Mit dem Umbau der Bau- und Denkmalverwaltung und dem jetzt geplanten Modell bewegt sich Klipp nach PNN-Recherchen im deutschen Vergleich im üblichen Rahmen. Ähnliche Strukturen gibt es etwa in den ostdeutschen Landeshauptstädten Erfurt, Schwerin und Magdeburg, wo die Denkmalpflege in der Bauverwaltung angesiedelt ist, aber „auf Augenhöhe“ der Bauaufsicht gegenübersteht. In Köln oder auch in Dresden, traditionell Kulturstädte, gehört der Denkmalschutz zum Kulturressort, wie es bis 2000 auch in Potsdam der Fall war. „Entscheidend“, mahnt Schlösserstiftungs-Generaldirektor Hartmut Dorgerloh, „ist, dass die Untere Denkmalschutzbehörde in der Lage bleibt, ihre fachlichen Positionen zu vertreten und dass alles gesetzeskonform geschieht. Verantwortlich ist ohnehin der Oberbürgermeister.“

Laut den internen Protokollen aus der Rathausspitze sollte die Öffentlichkeit über die maßgebliche Neuordnung in der Bauverwaltung längst informiert sein. Die Pressesprecher des Rathauses mahnten einen offenen Umgang an. Offensiv wurde die Strategie aber bisher nicht kommuniziert. So soll festgelegt gewesen sein, dass Klipp bei einer Bilanzpressekonferenz Ende 2010 ausführlich über seine Pläne informieren.
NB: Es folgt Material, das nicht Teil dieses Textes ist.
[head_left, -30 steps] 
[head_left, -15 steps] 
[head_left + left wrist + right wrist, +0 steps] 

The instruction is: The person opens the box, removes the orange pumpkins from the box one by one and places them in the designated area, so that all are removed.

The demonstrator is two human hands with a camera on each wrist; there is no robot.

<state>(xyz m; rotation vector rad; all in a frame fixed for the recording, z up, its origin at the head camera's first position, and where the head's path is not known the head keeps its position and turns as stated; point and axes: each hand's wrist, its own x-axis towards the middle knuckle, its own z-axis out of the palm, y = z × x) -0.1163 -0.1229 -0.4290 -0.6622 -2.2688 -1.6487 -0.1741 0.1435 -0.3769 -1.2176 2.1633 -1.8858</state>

Er sprach dabei allerdings nur allgemein von einem „Umbau“ , der die Außensicht auf die Verwaltung verbessern solle.

Grünen-Fraktionschef Nils Naber sagte, seiner Fraktion sei versichert worden, dass es keine „Verschmelzung“ von Bauaufsicht und Denkmalpflege geben werde. Nachdem die Pläne bekannt geworden seien, hätten die Grünen „intensive Gespräche“ geführt. Linke-Fraktionschef Hans-Jürgen Scharfenberg forderte, der Denkmalschutz müsse eigenständig bleiben. Schon die im Zuge der Jauch-Kritik getroffene Entscheidung, den Denkmalschutz vom Kultur- in den Baubereich einzugliedern, sei umstritten gewesen, erinnerte Scharfenberg. Zugleich kritisierte er die Informationspolitik. Daran zeige sich, dass die Rathausspitze „nicht vertrauensvoll“ mit den Stadtverordneten zusammenarbeite. Auch der Potsdamer Landtagsabgeordnete Steeven Bretz (CDU) mahnte zu „mehr Fingerspitzengefühl und Sensibilität“. Die bisherige Kommunikationspolitik sei „nicht hilfreich“.